The band ply their trade in melodic gothic rock that takes cues from various genre contemporaries such as Swallow The Sun, Sentenced, Paradise Lost and Katatonia, but with generally a more up-tempo nature and a male/female vocal tag team of Klas and newcomer Angelina Sahlgren Söder, who complement each other very well.
They set up their stall in opening track ‘Beating Pulse’ greeting us with an urgent melodic riff backed by driving rhythm section, providing a base for the unified vocals to work their magic. This in turn develops in an almost acoustic ‘jangly’ chorus and back into the main verse and briefly interrupted by mournful guitar lead for affect.
It’s a very simple formula, but it works a treat and the band obviously thinks so too as they pretty much stick to this formula for the rest of the album, with only minor changes incorporated to the song structure.
‘The Simmering’ opts for a slower marching pace and focuses on the male vocals in and generating atmosphere, whereas ‘Bloodline Fever’ has a greater contrast between the up-tempo riffing and stripped down cinematic, while delivering a killer chorus!

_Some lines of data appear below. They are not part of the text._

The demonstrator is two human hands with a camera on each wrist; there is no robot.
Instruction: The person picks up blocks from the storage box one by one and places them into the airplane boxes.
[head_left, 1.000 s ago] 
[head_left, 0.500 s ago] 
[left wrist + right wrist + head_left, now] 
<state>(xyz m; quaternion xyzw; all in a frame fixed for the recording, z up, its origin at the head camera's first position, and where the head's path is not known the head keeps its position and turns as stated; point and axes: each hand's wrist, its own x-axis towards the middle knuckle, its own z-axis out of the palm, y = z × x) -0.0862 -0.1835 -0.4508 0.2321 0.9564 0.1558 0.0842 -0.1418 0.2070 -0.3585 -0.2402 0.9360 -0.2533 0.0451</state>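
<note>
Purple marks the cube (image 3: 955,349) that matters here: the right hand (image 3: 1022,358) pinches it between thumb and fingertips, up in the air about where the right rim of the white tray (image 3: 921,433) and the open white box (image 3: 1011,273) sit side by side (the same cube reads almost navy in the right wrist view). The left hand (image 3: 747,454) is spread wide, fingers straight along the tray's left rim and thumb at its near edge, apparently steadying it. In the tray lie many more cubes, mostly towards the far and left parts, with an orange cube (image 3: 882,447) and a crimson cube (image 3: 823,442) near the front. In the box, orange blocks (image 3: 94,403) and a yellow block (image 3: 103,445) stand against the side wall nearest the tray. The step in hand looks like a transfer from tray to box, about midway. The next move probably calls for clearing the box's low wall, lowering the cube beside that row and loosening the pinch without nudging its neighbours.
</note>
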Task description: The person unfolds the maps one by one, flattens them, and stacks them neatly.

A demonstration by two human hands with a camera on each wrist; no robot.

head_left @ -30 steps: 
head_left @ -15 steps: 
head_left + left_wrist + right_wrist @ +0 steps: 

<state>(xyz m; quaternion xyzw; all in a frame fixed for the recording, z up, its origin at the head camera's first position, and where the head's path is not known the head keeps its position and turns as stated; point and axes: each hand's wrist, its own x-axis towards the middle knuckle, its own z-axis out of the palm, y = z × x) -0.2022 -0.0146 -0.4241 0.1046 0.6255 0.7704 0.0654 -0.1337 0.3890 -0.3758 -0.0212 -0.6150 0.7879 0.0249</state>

‘Mr. Uninvited’ is one of the few duds as they try something new with voice dialogue, darker riffing and deeper vocals, but the juxtaposition of the ‘floaty’ chorus doesn’t really work. Thankfully the title track gets them back on track with a piano heavy groove, however they do nail the darker tone with the next run of tracks with ‘Atmosphere’ and ‘The Ingredients’, incorporating driving acoustic guitar work and ‘Highwayman’ chugging dramatic riffing into the mix.
However one complete change of tactic is the surprising departure into post-hardcore of ‘One Last Call’ with the quiet/loud transition of melodic guitar and driving power chords bringing to mind Hundred Reasons, Hell Is For Heroes etc and it works really well with the ‘normal’ vocal delivery.
All in all a very pleasant ‘easy listening’ experience with a few neat tricks.